Mon père m’annonce l’arrivée du camion pour quatorze heures. Autour de midi, il écrit: il y en a pour trois jours. Puis il pose des questions sur toutes sorte d’objets aberrants dont ma liste ne fait aucune mention. Seuze heures, dix-sept heures. Gala est sortie. Elle ne veut pas croiser mon père. En fin d’après-midi, je renonce à la boxe, met de la musique, reste vigilant derrière le bureau à surveiller la rue où je m’attends à voir surgir la camion de Hongrie d’un instant à l’autre. Une heure passe. Je me cherche des occupations. Deux heures passent. La nuit tombe. J’appelle Gala.
- Je bois de la bière et je mange des escargots.
- Il sont encore en France.
- Tu devrai venir?
- Tu as entendu?
- Comment?
De retour, Gala se barricade dans sa chambre.
- J’attends cinquante cartons en plus des meubles, il faut que j’aie accès à la chambre! Où veux-tu que je les mette?
- Débrouillez-vous! Personne n’entre dans ma chambre.
Au passage, je remarque que la chambre est devenue sa chambre. A vingt-et-une heures, ma belle-mère appelle:
- Ils auront faim, tu peux préparer quelque chose?
Je vais acheter du pain, trouve un saucisson, prépare un plateau de fromage. A vingt-deux heures trente, les trois gaillards, soixante ans à eux trois, s’attablent. Je décapsule des Budwar tandis que mon père leur fait une leçon sur le maniement du fusil d’assaut. Puis une fois requinqués ils débâchent le camion. Mardi, le quartier est silencieux, les oiseaux se sont tus. Les gaillards s’interpellent d’une bout à l’autre de la propriété, déposent dans l’herbe canapé, table de ping-pong, chaises, tronçonneuse, sommiers, bureaux et portent vaillamment à travers les étages des meubles qui sont destinés à Budapest, des bibliothèques qui devaient rester au magasin à Lausanne, mais pour l’essentiel, remplissent l’appartement des livres et bibelots qui devaient être rapatriés de France. Ceci pendant plusieurs heures. Autour de minuit, je les prie de faire moins fort. Mais comment réussir cette prouesse lorsqu’il faut tirer des malles de cent kilos sur le pont du camion, sangler des hauts-parleurs de salle de cinéma que mon père a décidé d’embarquer en Hongrie, consolider un vaisselier finlandais? Entre temps des adolescents pleins de rire se sont installés dans le préau d’école voisin et font la fête. A une heure du matin, mon père me demande de leur faire des lits.

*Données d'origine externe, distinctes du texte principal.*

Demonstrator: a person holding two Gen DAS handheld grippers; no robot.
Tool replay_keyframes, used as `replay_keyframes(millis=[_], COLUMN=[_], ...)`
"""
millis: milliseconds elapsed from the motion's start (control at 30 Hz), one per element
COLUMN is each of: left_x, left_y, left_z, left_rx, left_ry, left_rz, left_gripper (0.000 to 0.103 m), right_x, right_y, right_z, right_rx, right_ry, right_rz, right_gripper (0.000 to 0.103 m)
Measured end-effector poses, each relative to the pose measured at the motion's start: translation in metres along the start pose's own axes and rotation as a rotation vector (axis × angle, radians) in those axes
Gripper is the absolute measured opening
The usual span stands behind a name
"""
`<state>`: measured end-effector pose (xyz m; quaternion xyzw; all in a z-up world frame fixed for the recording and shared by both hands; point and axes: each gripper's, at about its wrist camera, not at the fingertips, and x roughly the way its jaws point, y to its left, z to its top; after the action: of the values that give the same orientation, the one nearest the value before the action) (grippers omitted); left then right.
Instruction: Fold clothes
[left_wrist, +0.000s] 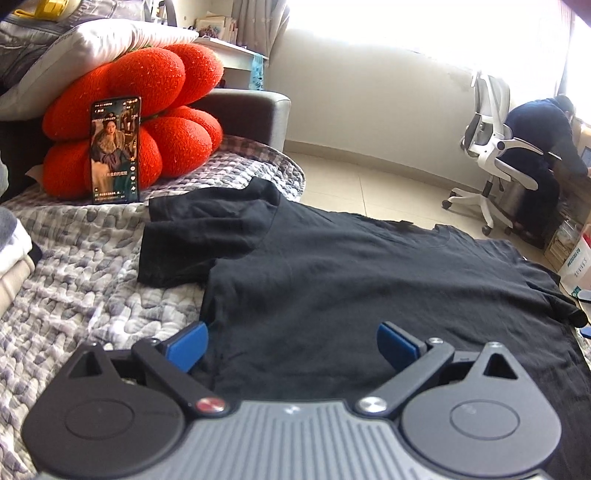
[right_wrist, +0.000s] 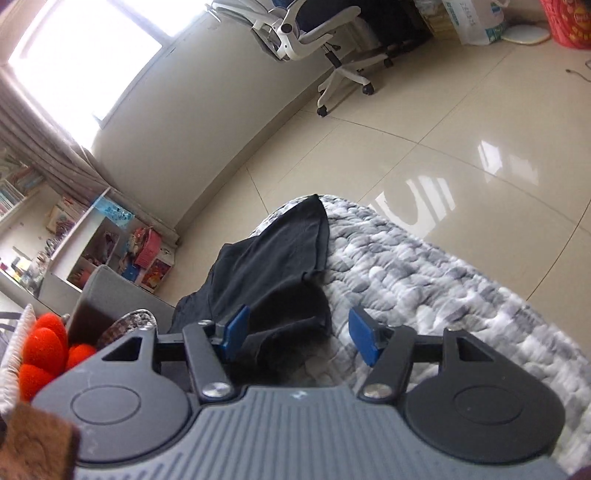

- Ils vont dormir quelques heures avant de reprendre la route. Ils ont pris de l’essence en France et la machine leur a piqué 30 euros sur leur carte de crédit. Pourtant je leur avais expliqué: pas de carte, jamais! Du liquide! Tu leurs met juste des matelas au sol…
J’organise le salon, puis regarde par la fenêtre. Les cartons forment une barrière le long du chemin de dalles, mais je ne vois plus les Hongrois. Je mets du café à cuire et descend: ils ont assis au milieu de la route fument et consultent leurs téléphones portables. Douze aller-retour plus tard, j’ai monté la moitié des cartons et j’ai les bras dur comme le bois. Mon père et sa femme qui ont commencé le travail il y a deux jours s’excusent. Je les accompagne à leur Mercedes 1980 qui contient un attaché-case à code 1980 et ma panoplie de luminaires en papier, fil cousu et verre — ils rentrent à Lausanne. Vers trois heures apparaissent les deux buffets qui étaient censés restés au dépôt. Ils remplissent la cave. A trois heures et demi, je vais me coucher. Eux continuent. Le lendemain, quand je me lève, les Hongrois ont disparus.